+++ Records provided
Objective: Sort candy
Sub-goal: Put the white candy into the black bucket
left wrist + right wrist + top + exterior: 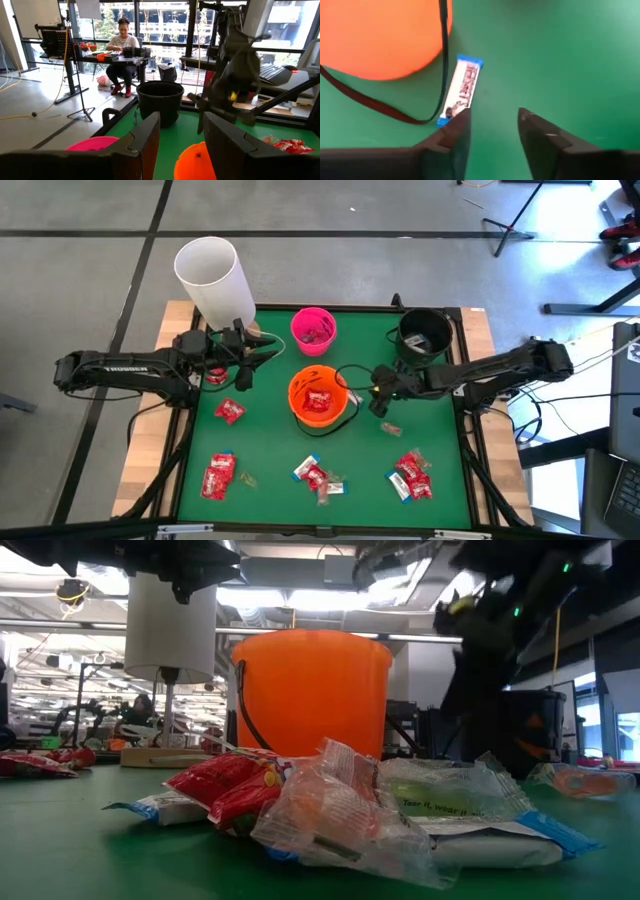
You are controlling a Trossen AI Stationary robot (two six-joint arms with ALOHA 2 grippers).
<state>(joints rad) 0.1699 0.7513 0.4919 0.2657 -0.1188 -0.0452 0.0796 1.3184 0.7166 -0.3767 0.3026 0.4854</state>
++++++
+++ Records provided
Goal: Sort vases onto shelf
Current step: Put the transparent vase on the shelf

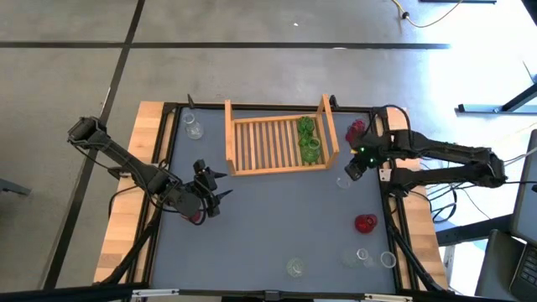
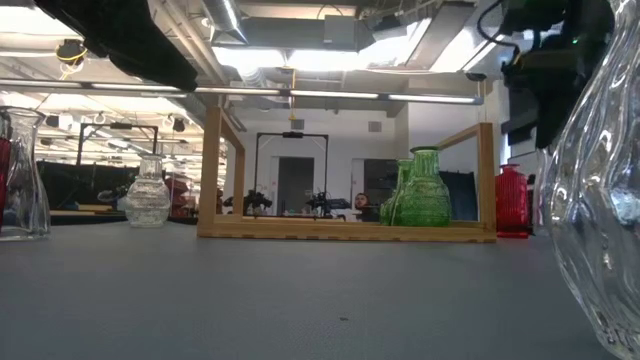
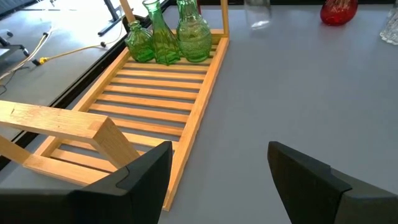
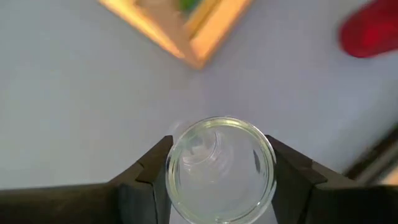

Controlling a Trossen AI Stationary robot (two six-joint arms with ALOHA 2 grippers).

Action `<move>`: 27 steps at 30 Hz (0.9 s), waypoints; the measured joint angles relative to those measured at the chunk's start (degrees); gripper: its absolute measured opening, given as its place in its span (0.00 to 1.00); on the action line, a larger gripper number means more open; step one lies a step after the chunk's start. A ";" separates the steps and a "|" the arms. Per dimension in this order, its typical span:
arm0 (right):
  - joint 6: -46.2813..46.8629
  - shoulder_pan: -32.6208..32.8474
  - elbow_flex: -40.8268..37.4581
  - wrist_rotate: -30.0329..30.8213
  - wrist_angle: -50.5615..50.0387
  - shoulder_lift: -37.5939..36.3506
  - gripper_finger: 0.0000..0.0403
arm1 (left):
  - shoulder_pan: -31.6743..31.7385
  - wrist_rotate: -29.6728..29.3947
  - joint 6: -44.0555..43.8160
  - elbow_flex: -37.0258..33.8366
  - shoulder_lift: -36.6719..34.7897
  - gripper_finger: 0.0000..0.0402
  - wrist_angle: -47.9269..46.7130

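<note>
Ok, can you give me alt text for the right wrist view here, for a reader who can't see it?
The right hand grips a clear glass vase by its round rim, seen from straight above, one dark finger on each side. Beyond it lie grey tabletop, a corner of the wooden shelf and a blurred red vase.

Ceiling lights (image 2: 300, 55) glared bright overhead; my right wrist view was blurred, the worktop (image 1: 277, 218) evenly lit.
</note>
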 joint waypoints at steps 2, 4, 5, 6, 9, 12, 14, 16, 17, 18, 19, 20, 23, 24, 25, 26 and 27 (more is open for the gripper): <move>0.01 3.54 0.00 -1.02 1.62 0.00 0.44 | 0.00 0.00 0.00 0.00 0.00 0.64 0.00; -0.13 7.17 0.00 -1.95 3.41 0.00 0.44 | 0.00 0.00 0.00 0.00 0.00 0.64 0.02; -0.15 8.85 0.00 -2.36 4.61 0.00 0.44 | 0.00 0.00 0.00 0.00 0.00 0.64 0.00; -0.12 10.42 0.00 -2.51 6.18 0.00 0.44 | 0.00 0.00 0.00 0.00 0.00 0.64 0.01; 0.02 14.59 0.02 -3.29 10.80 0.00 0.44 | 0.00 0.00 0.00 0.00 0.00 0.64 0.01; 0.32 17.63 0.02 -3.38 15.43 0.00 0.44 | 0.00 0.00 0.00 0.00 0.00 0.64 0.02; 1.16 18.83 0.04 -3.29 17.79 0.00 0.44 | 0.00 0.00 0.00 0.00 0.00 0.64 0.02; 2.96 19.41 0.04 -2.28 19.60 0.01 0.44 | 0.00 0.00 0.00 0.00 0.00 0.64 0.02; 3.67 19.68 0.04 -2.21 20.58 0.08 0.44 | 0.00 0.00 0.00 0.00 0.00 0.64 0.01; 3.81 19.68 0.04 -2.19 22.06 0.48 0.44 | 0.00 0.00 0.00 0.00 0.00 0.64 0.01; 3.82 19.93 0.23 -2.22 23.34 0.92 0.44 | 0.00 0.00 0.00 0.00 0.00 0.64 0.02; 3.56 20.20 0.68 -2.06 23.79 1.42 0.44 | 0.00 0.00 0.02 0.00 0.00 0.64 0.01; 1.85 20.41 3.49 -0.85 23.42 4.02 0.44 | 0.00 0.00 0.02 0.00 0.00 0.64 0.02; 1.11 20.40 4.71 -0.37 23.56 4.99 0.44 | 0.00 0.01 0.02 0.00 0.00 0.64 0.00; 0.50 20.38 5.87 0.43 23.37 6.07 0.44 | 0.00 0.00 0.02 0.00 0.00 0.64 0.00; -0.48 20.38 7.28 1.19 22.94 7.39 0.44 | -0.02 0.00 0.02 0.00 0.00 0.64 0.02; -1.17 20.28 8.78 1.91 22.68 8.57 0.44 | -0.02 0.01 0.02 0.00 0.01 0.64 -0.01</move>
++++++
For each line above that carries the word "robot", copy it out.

__Worked solution__:
You are controlling a Trossen AI Stationary robot (two six-joint arms with ALOHA 2 grippers).
Controlling a Trossen AI Stationary robot (two six-joint arms with ALOHA 2 grippers).

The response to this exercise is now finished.